O orgulho me impediu de insistir, não sou de esmolar atenção, nunca fui.
- " Entiendo, nos hablaremos otro dia, grácias".
O meu desapontamento foi de gelar a alma, e por alguns instantes, ainda com o telefone na mão, olhei para a minha esposa e primas e familiares e lhes disse: Não quis me receber !
O marido de Mimi ficou indignado, desapontado ao extremo, como um tio pode não atender um sobrinho depois de tantos anos, pois agora eu estava com mais de cinquenta, e ele com quase oitenta, logo eu retornaria ao Brasil, e nunca mais teríamos outra oportunidade. O meu tio tinha uma amizade forte com a família da minha prima, e depois desse estranho momento, sinto que ficou abalada.
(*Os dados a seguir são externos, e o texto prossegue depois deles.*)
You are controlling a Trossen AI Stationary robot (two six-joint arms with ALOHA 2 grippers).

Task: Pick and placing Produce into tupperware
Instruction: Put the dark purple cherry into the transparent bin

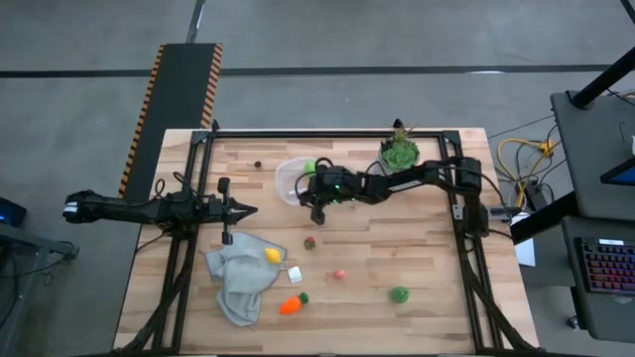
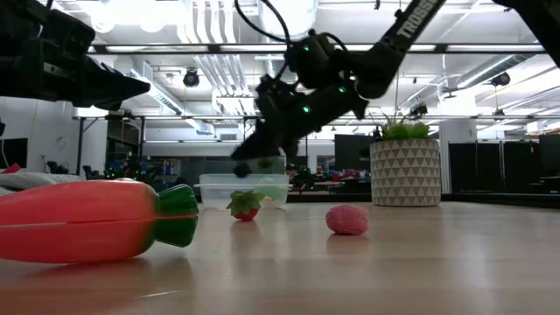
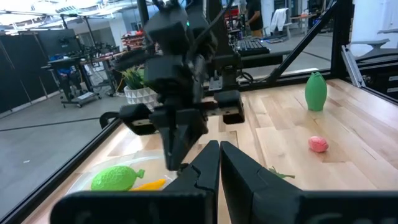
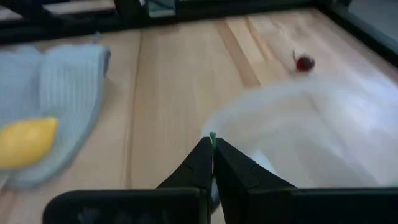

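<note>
The clear tupperware (image 1: 286,180) (image 4: 298,124) stands on the far middle of the table with a green piece (image 1: 310,166) (image 3: 115,177) and something orange inside. My right gripper (image 1: 317,215) (image 4: 212,142) hangs shut over its near rim, fingers pointing down. My left gripper (image 1: 250,209) (image 3: 219,149) is shut and hovers left of it, touching nothing. On the table lie a strawberry (image 1: 310,242), a pink piece (image 1: 339,274), a green piece (image 1: 399,294), a carrot (image 1: 290,305) and a dark piece (image 1: 258,165). A lemon (image 1: 272,255) rests on a grey cloth (image 1: 238,278). My right gripper has a thin green sliver (image 4: 212,135) showing between its shut fingertips, pinched only at their free ends. The fingers come from above, slanting toward the table's left. What the sliver belongs to cannot be told.
A potted plant in a white patterned pot (image 1: 400,152) (image 2: 405,171) stands at the far edge, right of the tupperware. A small white cube (image 1: 295,275) lies beside the cloth. Dark frame rails run along the table's left, right and far sides. Bare wood shows near right.
</note>
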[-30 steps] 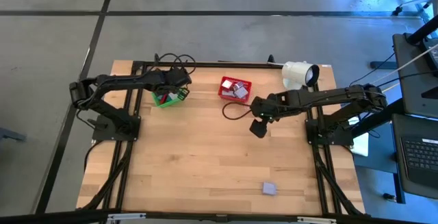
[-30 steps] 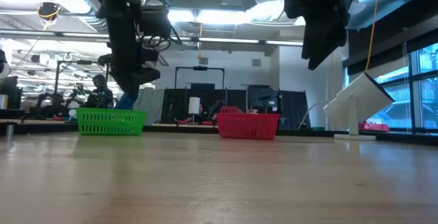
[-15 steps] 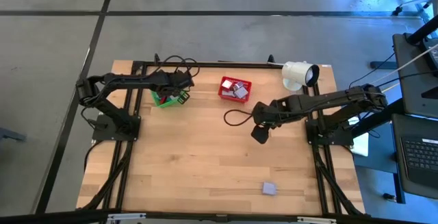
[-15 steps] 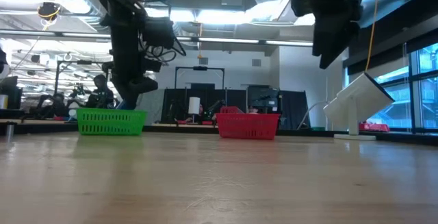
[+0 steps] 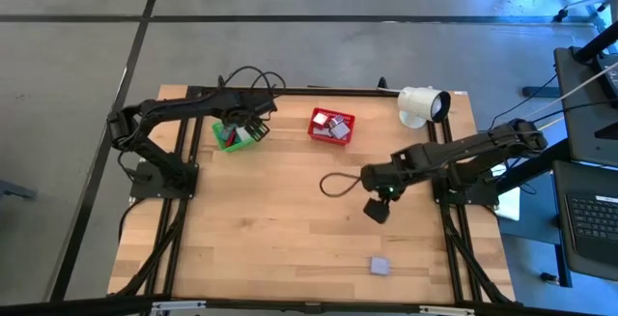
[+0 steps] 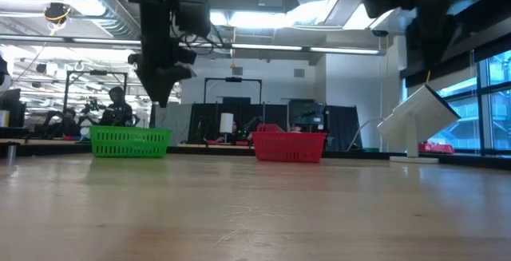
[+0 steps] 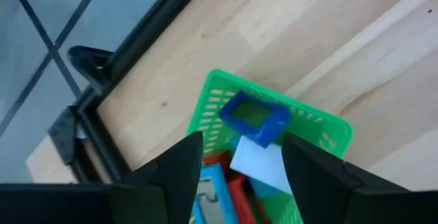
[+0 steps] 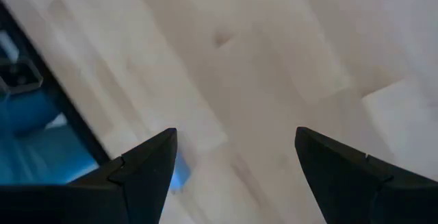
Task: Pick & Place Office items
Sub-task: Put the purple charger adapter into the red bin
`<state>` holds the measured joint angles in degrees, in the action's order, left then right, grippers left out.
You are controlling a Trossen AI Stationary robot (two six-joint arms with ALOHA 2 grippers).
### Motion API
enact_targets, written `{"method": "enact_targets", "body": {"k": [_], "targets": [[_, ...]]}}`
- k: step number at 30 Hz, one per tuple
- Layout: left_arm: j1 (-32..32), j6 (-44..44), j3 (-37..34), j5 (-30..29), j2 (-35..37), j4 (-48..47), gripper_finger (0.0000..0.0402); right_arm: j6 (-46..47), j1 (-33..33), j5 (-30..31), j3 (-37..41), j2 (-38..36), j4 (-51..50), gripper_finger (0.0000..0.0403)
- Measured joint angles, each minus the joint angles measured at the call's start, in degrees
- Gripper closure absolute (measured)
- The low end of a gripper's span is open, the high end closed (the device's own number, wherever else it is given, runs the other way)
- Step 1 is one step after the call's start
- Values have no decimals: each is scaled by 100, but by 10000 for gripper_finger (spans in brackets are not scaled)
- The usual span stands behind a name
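The green mesh basket (image 5: 235,135) stands near the table's far left and holds several office items. In the left wrist view a blue piece (image 7: 254,118) lies on top of a white one (image 7: 259,164), with red and teal pieces beside them. My left gripper (image 7: 243,142) hangs open above this basket (image 7: 315,125), touching nothing; in the low view it (image 6: 164,89) is well above the rim. The red mesh basket (image 5: 331,125) holds more pieces. A lavender piece (image 5: 380,266) lies flat near the table's near edge. My right gripper (image 5: 377,208) is open over bare wood (image 8: 236,135), on the far side of that piece.
A white camera-like device (image 5: 423,103) stands at the table's far right corner. A dark cable loop (image 5: 334,183) lies on the wood beside the right arm. Bare wood spreads over the table's middle and near left. People and equipment show in the room behind (image 6: 116,105).
My left gripper dipped to the green basket with a blue piece at its tips, let it go there, and has risen clear. My right gripper has travelled toward the table's near edge and slightly right, closer to the lavender piece.
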<state>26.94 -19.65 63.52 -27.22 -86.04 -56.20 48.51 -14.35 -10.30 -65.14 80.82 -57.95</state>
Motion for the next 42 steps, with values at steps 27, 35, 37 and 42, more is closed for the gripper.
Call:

Minimizei enquanto pude, dizendo que não precisava deles, que não esperava nada além de trocar algumas palavras, embora de suma importância para mim, pois pretendia entender por completo os motivos que levaram os meus pais viajarem para a América, afinal isso faz parte da minha história, uma parte incompleta, uma página arrancada, que pretendia reconstruir.
Entendi naquele instante a foto recortada que encontrara na caixa da minha mãe, e deduzi qual era a outra parte da foto, e quem estava nela.
A minha mãe tinha o hábito de expurgar seus desafetos das fotos, pegava a tesoura e recortava sem piedade, um jeito de dizer: " Você está fora da minha vida, desde sempre ".